Rajasthan Board RBSE Solutions for Class 8 Maths Chapter 7 Cube and Cube Roots Ex 7.1 Textbook Exercise Questions and Answers.

RBSE Class 8 Maths Solutions Chapter 7 Cube and Cube Roots Ex 7.1

Question 1.
Which of the following numbers are not perfect cubes?
(i) 216
Answer:
216 = 2 × 2 × 2 × 3 × 3 × 3
= 2³ × 3³
= (6)³
Which is a perfect cube.

(ii) 128
Answer:
We have
128 = 2 × 2 × 2 × 2 × 2 × 2 × 2
Grouping the prime factors of 128 into triples, we are left over with 2 as ungrouped factor.
∴ 128 is not a perfect cube.

(iii) 1000
Answer:
1000 = 2 × 2 × 2 × 5 × 5 × 5
= (2)³ × (5)³ = (10)³
Which is a perfect cube.

(iv) 100
Answer:
100 = 2 × 2 × 5 × 5
Grouping the prime factors into triples, we do not get any triples.

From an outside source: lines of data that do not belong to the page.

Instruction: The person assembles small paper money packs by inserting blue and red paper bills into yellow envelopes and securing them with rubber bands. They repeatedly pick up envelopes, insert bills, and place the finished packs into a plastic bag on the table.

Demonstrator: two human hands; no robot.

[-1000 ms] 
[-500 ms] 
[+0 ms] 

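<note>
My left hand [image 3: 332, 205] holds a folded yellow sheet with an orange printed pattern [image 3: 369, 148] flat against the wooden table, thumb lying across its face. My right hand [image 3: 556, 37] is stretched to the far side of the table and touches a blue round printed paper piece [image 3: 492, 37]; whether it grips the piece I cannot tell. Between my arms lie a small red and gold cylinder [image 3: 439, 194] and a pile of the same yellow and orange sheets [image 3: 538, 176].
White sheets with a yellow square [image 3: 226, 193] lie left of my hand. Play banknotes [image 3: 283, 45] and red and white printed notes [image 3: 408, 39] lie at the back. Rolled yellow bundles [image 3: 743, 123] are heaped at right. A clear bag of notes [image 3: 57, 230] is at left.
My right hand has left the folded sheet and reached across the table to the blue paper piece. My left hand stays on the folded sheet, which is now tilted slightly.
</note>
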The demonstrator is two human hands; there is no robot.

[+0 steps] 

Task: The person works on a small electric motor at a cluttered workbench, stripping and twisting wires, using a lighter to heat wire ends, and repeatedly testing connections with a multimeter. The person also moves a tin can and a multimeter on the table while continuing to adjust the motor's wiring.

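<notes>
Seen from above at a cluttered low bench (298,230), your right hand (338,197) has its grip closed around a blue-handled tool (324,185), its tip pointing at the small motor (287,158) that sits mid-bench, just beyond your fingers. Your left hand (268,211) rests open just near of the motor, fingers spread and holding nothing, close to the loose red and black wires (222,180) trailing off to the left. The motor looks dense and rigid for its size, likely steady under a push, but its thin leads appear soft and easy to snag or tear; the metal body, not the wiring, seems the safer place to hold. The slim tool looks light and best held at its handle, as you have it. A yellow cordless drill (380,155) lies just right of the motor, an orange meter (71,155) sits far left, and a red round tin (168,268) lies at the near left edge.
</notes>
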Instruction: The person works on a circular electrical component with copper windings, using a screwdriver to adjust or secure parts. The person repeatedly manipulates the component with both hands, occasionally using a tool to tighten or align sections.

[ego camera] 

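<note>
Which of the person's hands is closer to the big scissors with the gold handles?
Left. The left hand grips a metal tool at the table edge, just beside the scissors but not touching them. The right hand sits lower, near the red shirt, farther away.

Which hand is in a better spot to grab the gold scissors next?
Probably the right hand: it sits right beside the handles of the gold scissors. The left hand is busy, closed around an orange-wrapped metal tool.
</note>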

Factors 2 × 2 and and 5 × 5 are not in triples.
∴ 100 is not a perfect cube.

(v) 46656
Answer:
46656 = 2 × 2 × 2 × 2 × 2 × 2 × 3 × 3 × 3 × 3 × 3 × 3
Clearly the prime factors of 46656 can be grouped into prime factors and no factor is left over.

Question 2.
Find the smallest number by which each of the following numbers must be multiplied to obtain a perfect cube.
(i) 243
Answer:
Writing 243 as a product of prime factors, we have
243 = 3 × 3 × 3 × 3 × 3
Clearly, to make it a perfect cube, it must be multiplied by 3.

(ii) 256
Answer:
Resolving 256 into prime factors, we find that
256 = 2 × 2 × 2 × 2 × 2 × 2 × 2 × 2
Clearly, to make it a perfect cube, it must be multiplied by 2.

(iii) 72
Answer:
Resolving 72 as a product of prime factors, we have
72 = 2 × 2 × 2 × 3 × 3
Clearly, to make it a perfect cube, it must be multiplied by 3.

(iv) 675
Answer:
Resolving 675 as a product . of prime factors, we have
675 = 3 × 3 × 3 × 5 × 5
Clearly, to make it a perfect cube, it must be multiplied by 5.

(v) 100
Answer:
Writing 100 as a product of prime factors, we have,
100 = 2 × 2 × 5 × 5
Clearly, to make it a perfect cube, it must be multiplied by 2 × 5, i.e. 10. Ans.

Question 3.
Find the smallest number by which each of the following numbers must be divided to obtain a perfect cube.
(i) 81
Answer:
Writing 81 as a product of prime factors, we have
81 = 3 × 3 × 3 × 3
Clearly, to make it a perfect cube, it must be divided by 3.

(ii) 128
Answer:
Writing 128 as a product of prime factors, we have
128 = 2 × 2 × 2 × 2 × 2 × 2 × 2
Clearly, to make it a perfect cube, it must be divided by 2.

(iii) 135
Answer:
Writing 135 as a product of prime factors, we have
135 = 3 × 3 × 3 × 5
Clearly, to make it a perfect cube, it must be divided by 5.

(iv) 192
Answer:
Writing 192 as a product of prime factors, we have
192 = 2 × 2 × 2 × 2 × 2 × 2 × 3
Clearly, to make it a perfect cube, it must be divided by 3.

(v) 704
Answer:
Writing 704 as a product of prime factors, we have
704 = 2 × 2 × 2 × 2 × 2 × 2 × 11
Clearly, to make it a perfect cube, it must be divided by 11.

Question 4.
Parikshit makes a cuboid of plasticine of sides 5 cm, 2 cm, 5 cm. How many such cuboids will he need to form a cube?
Answer:
Volume of a cuboid = 5 × 2 × 5
= 2 × 5 × 5
To make it a cube, we require 2 × 2 × 5, i.e., 20 such cuboids.